## AIM OF THE TASK
Tally the lines containing "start" in this data. Respond with the tally alone.

## DATA EXCERPT
-- -- --

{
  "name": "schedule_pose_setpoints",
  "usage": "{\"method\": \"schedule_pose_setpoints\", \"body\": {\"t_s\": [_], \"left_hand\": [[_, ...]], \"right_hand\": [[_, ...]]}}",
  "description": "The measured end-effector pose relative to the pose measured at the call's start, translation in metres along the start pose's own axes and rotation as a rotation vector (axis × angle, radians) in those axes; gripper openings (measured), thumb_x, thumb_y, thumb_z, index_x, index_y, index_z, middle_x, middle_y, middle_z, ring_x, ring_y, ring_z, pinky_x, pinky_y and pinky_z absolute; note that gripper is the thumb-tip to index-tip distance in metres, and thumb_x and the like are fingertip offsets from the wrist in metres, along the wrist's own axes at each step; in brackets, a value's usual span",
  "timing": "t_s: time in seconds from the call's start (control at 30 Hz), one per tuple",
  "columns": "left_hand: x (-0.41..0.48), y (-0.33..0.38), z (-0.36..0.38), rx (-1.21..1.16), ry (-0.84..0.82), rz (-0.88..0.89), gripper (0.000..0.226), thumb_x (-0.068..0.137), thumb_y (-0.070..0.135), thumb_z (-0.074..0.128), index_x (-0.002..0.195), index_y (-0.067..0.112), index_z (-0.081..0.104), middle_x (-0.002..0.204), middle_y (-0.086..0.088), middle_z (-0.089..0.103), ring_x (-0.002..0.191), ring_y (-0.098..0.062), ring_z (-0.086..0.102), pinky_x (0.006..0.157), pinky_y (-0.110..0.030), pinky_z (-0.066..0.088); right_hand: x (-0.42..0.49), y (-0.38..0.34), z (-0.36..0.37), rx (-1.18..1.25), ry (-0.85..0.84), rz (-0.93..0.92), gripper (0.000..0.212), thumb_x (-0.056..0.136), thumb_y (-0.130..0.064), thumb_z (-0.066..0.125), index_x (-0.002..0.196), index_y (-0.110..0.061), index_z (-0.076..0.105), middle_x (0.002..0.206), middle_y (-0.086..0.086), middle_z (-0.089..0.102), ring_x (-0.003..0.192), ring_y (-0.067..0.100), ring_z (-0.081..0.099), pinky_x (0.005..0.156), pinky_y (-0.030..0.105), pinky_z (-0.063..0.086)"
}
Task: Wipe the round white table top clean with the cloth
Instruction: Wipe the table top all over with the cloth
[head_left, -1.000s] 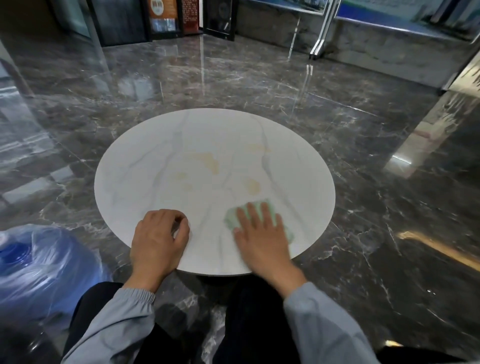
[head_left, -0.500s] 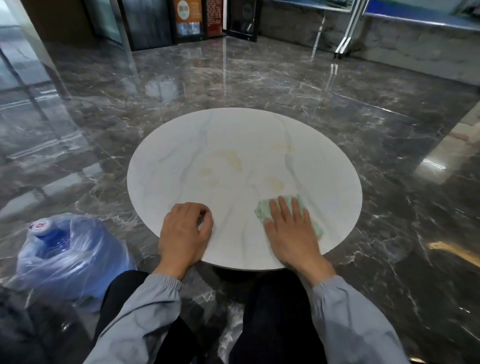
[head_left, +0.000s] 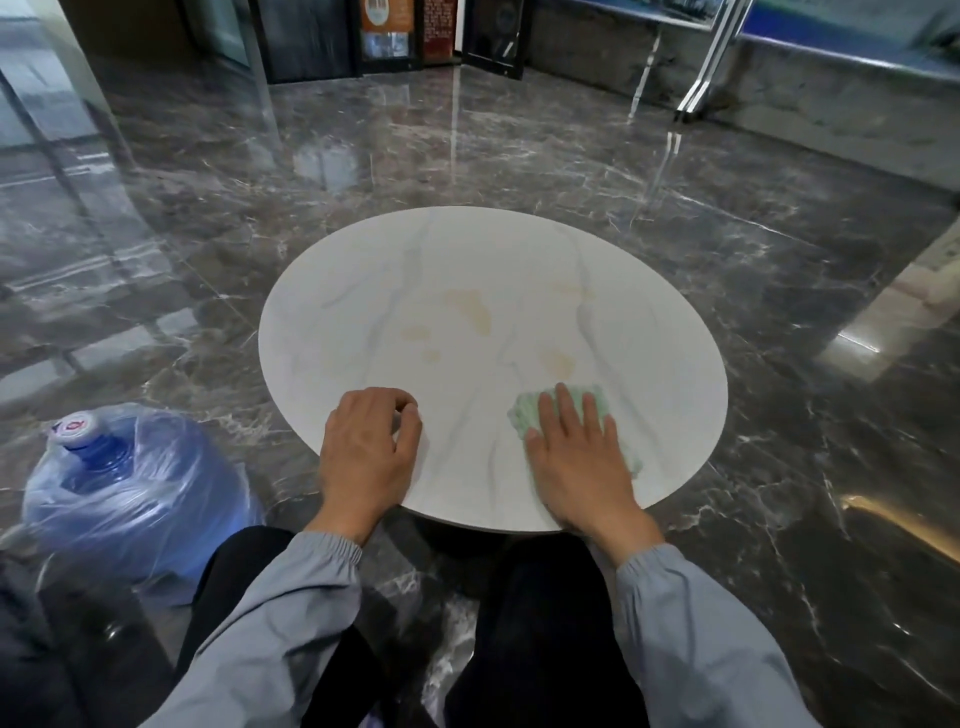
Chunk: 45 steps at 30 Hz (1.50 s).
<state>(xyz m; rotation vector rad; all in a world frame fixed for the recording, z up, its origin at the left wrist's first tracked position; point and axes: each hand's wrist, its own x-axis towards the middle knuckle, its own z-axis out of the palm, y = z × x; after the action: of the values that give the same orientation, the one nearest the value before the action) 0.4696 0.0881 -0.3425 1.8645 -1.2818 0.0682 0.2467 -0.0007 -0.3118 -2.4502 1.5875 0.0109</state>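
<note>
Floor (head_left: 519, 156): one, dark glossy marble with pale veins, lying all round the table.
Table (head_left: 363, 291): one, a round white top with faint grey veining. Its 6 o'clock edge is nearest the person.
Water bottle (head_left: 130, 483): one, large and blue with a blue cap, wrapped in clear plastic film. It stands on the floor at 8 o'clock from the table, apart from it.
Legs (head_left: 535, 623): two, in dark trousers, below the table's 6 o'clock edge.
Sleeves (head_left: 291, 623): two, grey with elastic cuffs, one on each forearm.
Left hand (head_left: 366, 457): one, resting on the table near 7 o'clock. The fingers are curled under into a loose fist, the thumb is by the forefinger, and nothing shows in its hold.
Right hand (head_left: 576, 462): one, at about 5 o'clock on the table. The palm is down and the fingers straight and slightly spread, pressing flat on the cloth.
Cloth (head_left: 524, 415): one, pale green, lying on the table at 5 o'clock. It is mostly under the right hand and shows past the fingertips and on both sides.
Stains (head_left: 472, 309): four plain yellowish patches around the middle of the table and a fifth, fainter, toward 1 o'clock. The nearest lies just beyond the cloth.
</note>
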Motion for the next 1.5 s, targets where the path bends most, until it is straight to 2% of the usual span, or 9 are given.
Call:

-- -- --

## SOLUTION TO THIS EXERCISE
2